Damn that's a big fish!! Congrats! I like how you censored your electronics, made me chuckle.


----------



## TeamClose (May 23, 2005)

We had to stay till Larry caught one and it was a 3 pound beauty!lol He was just talking about wanting to catch his PB and how I would have to wait until we went to the James in a few weeks to break mine. Little did we know that in just a few minutes I wouldn't break my PB but I did tie it!

Yea you gotta watch ppl, they are lot of them that don't like to find their own spots and would just assume take yours. Hated to get the graph in the pic but it was the only place in the boat Larry could get far enough away to get most of the fish in the pic.
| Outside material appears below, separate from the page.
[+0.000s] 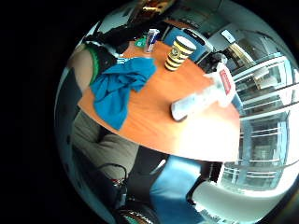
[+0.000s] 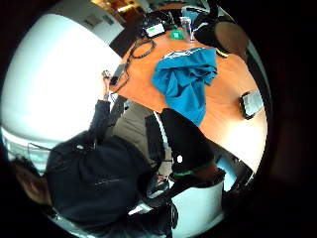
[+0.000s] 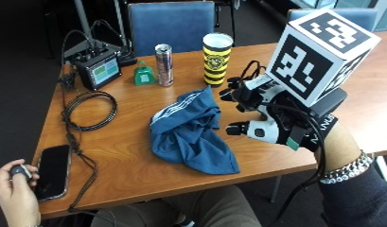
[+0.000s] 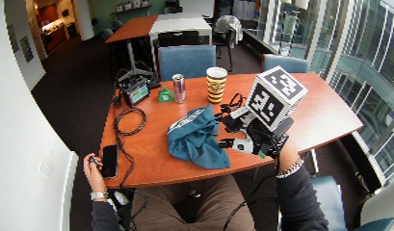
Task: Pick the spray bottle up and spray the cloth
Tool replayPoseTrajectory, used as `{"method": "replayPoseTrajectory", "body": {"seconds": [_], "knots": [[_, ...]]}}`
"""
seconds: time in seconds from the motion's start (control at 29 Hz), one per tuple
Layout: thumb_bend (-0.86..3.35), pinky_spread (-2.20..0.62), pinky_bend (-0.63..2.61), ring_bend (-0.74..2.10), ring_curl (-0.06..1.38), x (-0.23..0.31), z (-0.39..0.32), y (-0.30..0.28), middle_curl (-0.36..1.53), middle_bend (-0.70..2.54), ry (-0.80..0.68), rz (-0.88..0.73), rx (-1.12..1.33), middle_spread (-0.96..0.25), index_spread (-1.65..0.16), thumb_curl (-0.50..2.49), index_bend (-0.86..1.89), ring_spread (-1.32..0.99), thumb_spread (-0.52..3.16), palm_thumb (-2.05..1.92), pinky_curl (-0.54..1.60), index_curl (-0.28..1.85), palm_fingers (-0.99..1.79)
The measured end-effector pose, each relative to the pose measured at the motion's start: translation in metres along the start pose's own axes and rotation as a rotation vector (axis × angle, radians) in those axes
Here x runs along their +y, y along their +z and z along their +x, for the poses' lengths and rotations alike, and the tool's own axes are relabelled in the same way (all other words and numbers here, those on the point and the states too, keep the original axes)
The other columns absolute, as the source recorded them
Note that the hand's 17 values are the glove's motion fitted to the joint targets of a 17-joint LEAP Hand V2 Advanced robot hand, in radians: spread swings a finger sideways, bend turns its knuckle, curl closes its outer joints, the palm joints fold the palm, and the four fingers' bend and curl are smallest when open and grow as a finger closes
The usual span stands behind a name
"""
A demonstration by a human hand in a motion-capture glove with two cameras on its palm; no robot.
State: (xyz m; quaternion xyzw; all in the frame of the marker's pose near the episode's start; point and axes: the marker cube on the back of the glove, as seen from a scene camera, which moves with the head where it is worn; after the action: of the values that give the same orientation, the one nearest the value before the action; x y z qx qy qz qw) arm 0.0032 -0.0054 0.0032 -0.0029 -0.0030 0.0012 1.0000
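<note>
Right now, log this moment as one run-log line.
right hand: open, above table, holding nothing | spray bottle: lying on table, untouched | cloth: crumpled beside hand | spraying: not started

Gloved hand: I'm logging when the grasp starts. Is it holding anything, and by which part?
Nothing is held. The hand hovers with open fingers; the spray bottle lies on the table, ungripped.

Orange wooden table (image 3: 136, 170) carries blue cloth (image 3: 190, 130), striped cup (image 3: 216, 59), can (image 3: 164, 58), phone (image 3: 52, 171), spray bottle (image 1: 201, 99).
</note>
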Motion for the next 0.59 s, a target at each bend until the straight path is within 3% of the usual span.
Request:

BTW the fish was released unharmed to be caught another day


----------



## Fisherman 3234 (Sep 8, 2008)

Awesome Fish Fellas!!!


----------



## claytonhaske (Apr 16, 2010)

thats a biggun!!!!


----------



## H2O Mellon (Apr 5, 2004)

Great job guys!


----------



## firecat (Apr 7, 2004)

I was able to get in on the action even though it was just a 3lb channel. Greg awesome fish. Had a blast netting that beauty. Hopefully I will be able to get one like that soon and I know where he was caught....LOL


----------



## catfish_hunter (May 31, 2005)

Awesome fish fellas!!! congrats!


----------